Given how common floods are overall, the DFO tracking is limited to major flood events and those that result in fatalities or significant damage. Determining which floods fit this description is somewhat subjective. Hydrologists often use the frequency of recurrence as one criterion. Areas that flood on a regular basis typically are not included.
"Deciding what is a major flood actually turns out to be quite a big problem," Brakenridge said. "As the population increases in certain areas of the world, like China, Bangladesh, Africa, and Southeast Asia, for example, people are being forced to live in areas where it's normal to see flooding every other year. So flood events that aren't really unusual are becoming major relief problems because of all the people who live in these areas."
Statistics gathered by the DFO reinforce this observation. In 2002, for example, Asia experienced thirty-seven percent of the world's major floods, but suffered sixty-six percent of the total number of flood deaths and eighty-nine percent of the displaced persons (see chart). In northeastern India and Bangladesh alone, more than 500 people were killed and another fifteen million had to be evacuated because of monsoon rains that ravaged the area.

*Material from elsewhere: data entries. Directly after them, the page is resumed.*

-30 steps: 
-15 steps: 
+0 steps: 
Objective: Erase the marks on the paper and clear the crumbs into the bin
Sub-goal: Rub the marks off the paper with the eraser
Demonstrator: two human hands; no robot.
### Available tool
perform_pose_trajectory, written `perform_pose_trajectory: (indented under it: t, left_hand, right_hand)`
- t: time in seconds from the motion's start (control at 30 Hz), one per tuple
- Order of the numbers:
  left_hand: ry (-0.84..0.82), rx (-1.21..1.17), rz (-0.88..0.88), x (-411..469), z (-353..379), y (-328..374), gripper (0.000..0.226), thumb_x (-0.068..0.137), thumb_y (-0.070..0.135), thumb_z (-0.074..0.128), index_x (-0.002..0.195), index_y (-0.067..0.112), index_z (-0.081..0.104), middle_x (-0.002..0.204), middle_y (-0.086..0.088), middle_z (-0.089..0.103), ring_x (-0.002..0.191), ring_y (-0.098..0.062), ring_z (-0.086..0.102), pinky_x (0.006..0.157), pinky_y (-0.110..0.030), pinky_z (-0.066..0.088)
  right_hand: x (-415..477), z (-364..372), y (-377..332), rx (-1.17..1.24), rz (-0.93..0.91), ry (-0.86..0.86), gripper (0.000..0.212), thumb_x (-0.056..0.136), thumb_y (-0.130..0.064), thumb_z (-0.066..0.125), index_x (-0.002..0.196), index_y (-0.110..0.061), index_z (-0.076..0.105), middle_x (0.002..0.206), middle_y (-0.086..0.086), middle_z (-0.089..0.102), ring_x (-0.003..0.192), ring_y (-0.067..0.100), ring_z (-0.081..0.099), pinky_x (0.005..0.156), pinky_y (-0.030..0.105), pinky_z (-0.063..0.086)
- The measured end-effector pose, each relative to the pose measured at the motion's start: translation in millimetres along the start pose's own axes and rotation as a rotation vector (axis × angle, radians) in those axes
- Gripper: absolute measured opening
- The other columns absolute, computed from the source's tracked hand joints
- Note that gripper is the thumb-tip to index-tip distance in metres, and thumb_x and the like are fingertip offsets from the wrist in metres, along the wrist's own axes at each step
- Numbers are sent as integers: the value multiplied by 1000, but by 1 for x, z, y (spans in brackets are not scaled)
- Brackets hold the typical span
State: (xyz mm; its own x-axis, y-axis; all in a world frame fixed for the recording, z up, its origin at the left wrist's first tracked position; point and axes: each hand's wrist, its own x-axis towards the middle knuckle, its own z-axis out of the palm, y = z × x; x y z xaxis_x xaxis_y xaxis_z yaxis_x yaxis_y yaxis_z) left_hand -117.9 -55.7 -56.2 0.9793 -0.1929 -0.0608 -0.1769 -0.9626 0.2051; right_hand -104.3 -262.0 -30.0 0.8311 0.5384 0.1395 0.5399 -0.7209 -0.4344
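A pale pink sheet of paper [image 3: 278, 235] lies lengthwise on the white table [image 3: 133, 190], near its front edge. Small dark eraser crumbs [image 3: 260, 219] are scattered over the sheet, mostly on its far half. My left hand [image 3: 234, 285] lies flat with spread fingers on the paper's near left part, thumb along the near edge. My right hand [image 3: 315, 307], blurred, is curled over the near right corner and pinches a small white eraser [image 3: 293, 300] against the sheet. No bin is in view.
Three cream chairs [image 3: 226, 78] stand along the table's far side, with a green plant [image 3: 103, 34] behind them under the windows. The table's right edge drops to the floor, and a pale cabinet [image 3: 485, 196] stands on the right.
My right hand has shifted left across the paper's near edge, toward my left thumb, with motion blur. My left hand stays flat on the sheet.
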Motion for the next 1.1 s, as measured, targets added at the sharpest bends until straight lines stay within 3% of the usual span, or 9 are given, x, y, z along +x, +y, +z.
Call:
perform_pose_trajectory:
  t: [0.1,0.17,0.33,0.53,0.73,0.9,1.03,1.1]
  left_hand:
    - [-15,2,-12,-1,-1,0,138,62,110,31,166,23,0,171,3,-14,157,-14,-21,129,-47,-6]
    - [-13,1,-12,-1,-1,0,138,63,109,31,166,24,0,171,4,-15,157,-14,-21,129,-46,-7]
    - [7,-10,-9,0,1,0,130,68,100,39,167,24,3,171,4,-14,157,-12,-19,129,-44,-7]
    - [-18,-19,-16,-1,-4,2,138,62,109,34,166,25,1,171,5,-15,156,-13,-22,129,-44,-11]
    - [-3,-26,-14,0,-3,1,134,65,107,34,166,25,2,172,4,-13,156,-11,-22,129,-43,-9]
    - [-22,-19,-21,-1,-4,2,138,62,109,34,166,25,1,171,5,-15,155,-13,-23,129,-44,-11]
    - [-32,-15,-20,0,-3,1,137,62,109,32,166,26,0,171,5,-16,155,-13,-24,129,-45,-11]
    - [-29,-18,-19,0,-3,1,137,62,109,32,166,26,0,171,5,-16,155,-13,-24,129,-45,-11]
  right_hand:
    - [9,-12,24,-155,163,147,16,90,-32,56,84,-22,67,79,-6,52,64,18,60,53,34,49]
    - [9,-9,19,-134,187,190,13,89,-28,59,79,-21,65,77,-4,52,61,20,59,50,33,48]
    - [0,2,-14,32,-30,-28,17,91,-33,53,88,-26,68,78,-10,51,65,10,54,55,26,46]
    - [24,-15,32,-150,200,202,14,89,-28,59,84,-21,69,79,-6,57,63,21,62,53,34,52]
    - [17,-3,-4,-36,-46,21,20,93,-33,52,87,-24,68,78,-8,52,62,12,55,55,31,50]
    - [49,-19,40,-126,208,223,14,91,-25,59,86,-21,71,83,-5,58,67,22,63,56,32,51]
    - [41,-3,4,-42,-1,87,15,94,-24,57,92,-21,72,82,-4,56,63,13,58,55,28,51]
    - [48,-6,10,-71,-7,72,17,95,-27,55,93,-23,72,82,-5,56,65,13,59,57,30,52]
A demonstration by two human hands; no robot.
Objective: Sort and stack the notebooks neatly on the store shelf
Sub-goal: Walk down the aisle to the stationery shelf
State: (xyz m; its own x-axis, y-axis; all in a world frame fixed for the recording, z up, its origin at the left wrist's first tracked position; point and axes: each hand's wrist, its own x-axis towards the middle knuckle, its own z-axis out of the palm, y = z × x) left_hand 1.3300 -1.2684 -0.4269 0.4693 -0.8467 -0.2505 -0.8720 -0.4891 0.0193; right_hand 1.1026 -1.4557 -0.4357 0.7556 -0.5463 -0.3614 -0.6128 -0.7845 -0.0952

The DFO's newest project, monitoring large seasonal wetlands, could help prevent similar disasters in the future. By looking closely at the gradual day-to-day changes of the wetlands, with their distinct wet and dry seasons, the researchers can watch the progression of monsoons. Wetlands are also critical to river systems, providing natural reservoirs for excess rainfall. Many experts believe the 1993 floods along the Mississippi were exacerbated by the fact that almost eighty percent of the river's original wetlands have been drained since the 1940s.
Ultimately, Brakenridge would like to develop a way to better predict where dangerous flooding will occur, but to do so will require several decades worth of information. "As the Earth's climate changes, the geographic patterns and frequency of extreme meteorological events will also change," says Brakendridge. "Using sustained multi-sensor Earth observations from space to observe and measure extreme floods will ultimately help us to examine, analyze, and even predict these devastating events."